The US and China square off over cross-border listings

Author: Paul Gillis, Peking University

The US Securities and Exchange Commission’s (SEC) administrative trial judge banned the Chinese member firms of the Big Four accounting firms from practice before the SEC in a bold ruling on 22 January. This move could lead to significant difficulties for US-listed Chinese companies and multinational corporations with operations in China.

Chinese companies have flooded US stock markets over the past decade, as China’s immature financial markets were unable to meet the capital needs of its rapidly growing entrepreneurial sector. Many of these companies faced allegations of fraud and malfeasance, leading to numerous attacks by short-selling research firms. The SEC’s efforts to investigate alleged frauds and the Public Company Accounting Oversight Board’s (PCAOB) move to inspect the work of auditors met resistance from Chinese regulators who considered allowing foreign regulators to enforce foreign law against Chinese persons on Chinese soil to be an unacceptable impingement on its national sovereignty.

Stymied in its efforts to obtain access to the people and records of alleged frauds, the SEC turned to the auditors. The Sarbanes-Oxley Act required auditors to cooperate with the SEC, and the SEC requested that they turn over the working papers that were created as part of the audit process. The auditors refused, citing Chinese regulations they said forbid them from sharing working papers with foreign regulators. The restrictions on sharing working papers with foreign regulators were rooted in China’s vague — but expansive — restrictions on disclosure of state secrets. In December 2012, the SEC brought administrative charges against the Chinese members of the Big Four firms, together with a local member firm of BDO. In a strongly worded 112-page decision, the judge imposed a six-month ban on the Big Four practicing before the SEC. BDO’s member firm was only admonished, mainly because it has withdrawn from the market.

The PCAOB was formed by the Sarbanes-Oxley Act to regulate auditors of US-listed companies. Central to the PCOAB’s function is the inspection of auditors to ascertain whether they are following the auditing standards that the PCAOB have set. China has blocked the PCAOB from conducting inspections of Chinese accounting firms, including the Chinese member firms of the Big Four, on grounds of national sovereignty. Instead, China wants the US to follow the practice of the EU and grant regulatory equivalency, which would allow US regulators to treat the work of Chinese regulators as if it were their own. The SEC and PCAOB do not recognise regulatory equivalency. The PCAOB offered to conduct inspections jointly with Chinese regulators, which the Chinese have rejected.

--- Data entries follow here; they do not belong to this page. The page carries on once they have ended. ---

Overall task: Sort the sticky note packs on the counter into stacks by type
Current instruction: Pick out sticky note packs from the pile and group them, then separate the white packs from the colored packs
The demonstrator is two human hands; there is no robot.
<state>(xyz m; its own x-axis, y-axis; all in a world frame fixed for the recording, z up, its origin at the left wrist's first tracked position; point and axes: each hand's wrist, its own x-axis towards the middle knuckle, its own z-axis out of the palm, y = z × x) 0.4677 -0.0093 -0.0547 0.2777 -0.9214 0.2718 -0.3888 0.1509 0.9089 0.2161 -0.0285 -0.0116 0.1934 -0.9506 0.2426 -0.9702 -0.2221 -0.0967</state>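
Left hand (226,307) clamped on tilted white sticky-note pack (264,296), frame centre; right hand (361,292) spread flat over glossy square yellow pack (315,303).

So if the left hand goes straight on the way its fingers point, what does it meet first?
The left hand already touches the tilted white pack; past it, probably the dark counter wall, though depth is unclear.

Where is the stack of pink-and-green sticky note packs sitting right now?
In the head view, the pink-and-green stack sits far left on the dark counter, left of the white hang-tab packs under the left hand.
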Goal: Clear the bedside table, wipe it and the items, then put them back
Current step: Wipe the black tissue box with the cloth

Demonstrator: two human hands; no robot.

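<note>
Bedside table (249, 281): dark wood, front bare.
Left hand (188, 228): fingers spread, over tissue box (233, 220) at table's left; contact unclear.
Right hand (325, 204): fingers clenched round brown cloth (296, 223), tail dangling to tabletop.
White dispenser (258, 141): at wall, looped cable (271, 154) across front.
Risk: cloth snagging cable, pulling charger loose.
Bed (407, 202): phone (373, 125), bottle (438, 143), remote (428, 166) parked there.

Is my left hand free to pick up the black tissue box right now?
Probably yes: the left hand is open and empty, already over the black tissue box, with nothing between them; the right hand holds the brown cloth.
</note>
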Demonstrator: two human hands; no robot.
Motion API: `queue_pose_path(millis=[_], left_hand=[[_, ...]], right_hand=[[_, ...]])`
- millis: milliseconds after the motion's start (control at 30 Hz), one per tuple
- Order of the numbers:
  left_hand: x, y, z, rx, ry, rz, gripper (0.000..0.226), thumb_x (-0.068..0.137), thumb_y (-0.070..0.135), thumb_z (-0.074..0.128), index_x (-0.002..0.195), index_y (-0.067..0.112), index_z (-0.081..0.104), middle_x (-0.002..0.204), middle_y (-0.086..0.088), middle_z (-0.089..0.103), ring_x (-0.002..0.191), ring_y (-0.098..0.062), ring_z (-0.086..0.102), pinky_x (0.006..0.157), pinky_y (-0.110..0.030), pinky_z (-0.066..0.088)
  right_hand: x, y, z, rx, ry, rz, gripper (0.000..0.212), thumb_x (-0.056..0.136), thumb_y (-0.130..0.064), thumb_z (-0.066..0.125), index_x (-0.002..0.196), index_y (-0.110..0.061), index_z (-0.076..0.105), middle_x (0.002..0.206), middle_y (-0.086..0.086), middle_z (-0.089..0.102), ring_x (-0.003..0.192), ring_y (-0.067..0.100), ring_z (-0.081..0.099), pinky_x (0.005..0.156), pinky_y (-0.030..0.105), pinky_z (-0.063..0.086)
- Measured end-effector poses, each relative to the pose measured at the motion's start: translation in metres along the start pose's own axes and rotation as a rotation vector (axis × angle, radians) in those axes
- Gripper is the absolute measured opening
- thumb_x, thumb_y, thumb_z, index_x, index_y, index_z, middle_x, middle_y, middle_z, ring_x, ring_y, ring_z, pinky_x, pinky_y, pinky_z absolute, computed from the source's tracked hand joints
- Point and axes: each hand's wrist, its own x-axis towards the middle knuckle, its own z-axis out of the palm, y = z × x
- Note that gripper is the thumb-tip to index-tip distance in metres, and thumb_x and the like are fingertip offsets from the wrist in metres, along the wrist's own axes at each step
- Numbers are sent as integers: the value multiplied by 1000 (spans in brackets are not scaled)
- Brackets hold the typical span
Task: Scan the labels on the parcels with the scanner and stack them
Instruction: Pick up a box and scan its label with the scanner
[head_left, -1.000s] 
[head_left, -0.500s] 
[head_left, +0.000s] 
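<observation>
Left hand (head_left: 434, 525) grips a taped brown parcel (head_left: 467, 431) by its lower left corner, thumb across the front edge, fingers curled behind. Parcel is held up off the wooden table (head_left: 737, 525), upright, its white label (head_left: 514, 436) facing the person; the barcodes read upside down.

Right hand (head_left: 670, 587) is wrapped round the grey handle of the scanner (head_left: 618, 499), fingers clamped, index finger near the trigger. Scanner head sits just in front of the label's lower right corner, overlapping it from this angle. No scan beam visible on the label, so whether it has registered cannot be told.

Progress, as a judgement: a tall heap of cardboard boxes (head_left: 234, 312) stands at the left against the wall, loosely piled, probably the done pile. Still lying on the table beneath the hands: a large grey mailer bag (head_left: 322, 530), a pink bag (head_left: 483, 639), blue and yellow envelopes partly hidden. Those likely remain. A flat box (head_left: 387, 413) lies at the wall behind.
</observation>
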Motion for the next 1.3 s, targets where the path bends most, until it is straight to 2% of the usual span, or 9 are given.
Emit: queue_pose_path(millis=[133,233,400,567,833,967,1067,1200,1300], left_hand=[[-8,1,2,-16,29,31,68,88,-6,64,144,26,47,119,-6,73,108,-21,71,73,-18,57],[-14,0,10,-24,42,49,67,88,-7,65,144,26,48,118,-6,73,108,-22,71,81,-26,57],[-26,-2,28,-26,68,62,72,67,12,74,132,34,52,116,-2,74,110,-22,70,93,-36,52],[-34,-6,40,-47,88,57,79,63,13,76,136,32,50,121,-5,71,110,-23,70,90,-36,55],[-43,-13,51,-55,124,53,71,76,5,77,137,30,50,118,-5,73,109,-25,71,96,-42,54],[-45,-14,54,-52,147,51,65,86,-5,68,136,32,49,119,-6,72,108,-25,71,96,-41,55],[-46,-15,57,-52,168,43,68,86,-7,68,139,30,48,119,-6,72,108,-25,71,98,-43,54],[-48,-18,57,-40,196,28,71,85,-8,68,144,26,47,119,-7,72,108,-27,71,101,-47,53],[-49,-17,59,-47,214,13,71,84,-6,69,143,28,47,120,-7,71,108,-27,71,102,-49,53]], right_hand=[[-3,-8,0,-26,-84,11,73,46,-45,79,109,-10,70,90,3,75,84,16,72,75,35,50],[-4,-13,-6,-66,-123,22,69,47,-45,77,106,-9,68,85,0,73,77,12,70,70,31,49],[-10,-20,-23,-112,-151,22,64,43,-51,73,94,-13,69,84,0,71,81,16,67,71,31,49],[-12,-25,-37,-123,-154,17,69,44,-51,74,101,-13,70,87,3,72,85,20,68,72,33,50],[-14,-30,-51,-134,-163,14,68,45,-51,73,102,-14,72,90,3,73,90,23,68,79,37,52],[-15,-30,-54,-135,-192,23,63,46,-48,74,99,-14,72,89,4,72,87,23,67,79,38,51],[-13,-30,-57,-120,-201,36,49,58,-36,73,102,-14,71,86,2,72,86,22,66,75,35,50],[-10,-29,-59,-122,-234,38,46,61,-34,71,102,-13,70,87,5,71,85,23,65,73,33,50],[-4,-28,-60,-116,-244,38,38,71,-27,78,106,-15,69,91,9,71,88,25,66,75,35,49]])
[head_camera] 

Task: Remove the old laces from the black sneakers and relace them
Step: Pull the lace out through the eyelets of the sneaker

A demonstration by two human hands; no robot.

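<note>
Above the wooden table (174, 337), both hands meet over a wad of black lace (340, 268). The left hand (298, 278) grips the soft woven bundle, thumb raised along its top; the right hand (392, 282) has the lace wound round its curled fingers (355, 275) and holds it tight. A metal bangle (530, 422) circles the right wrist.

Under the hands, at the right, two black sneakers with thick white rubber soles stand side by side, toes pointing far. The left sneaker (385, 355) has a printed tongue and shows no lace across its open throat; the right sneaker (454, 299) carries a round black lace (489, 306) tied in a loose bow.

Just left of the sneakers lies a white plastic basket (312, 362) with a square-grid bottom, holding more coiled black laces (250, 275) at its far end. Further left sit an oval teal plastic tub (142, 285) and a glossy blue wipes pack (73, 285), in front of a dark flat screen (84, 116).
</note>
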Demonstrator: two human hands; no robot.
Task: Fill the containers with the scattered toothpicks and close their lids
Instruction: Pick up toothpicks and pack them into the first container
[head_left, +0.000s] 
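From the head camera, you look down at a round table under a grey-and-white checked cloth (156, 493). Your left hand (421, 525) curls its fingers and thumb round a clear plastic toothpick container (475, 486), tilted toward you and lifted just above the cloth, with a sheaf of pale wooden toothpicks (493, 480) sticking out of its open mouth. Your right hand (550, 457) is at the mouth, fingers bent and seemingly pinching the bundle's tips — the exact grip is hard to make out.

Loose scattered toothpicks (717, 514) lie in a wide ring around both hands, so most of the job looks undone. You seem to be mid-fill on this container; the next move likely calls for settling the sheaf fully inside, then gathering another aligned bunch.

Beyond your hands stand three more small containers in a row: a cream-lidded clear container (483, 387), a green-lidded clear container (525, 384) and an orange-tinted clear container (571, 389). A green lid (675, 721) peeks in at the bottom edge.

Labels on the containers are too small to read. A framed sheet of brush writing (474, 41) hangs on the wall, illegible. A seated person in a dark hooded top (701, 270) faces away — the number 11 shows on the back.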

There was a breakthrough in US–China regulatory relations in May 2013 when the PCAOB reached a memorandum of understanding (MOU) with Chinese regulators to share documents in connection with the PCAOB’s investigations. Investigations are a small part of the work of the PCAOB, which focuses primarily on inspections. No progress was made in allowing the PCAOB to commence its core function of inspections. The MOU also restricted the PCAOB’s ability to share documents it obtained with the SEC. Audit documents began to flow to the PCAOB and the SEC following the MOU, although they were subject to an extensive redaction process to make certain that no state secrets were disclosed. The PCAOB has continued negotiations to obtain access for inspections. For the SEC, the MOU did not fill its need for unfettered access to source documents in order to enforce US securities laws.

The Big Four have announced their intent to appeal the decision, which is likely to indefinitely delay its implementation. Meanwhile, members of the PCAOB have indicated they cannot negotiate forever on access for inspections. Absent a breakthrough, there is a risk that Chinese auditors, including the Chinese member firms of the Big Four will be banned from auditing US-listed companies. That would likely lead to Chinese companies being kicked off of US exchanges and could cause serious difficulties for multinational corporations with significant Chinese operations.

A solution to this crisis is only likely through diplomacy. Regulators on both the US and Chinese sides have probably made all of the concessions they are able to make. China’s leaders need to decide whether they wish that Chinese companies could continue to access US capital markets. Longer term, China’s own domestic capital markets will be best suited to meet the capital needs of China’s private sector. But those markets need another decade to develop before they will have the depth and expertise to do this, and in the interim Chinese companies will need to continue to tap foreign capital markets. Agreeing to foreign regulation as a condition of access to foreign markets should not be considered an affront to national sovereignty.

Paul Gillis is Professor of Accounting at the Guanghua School of Management, Peking University.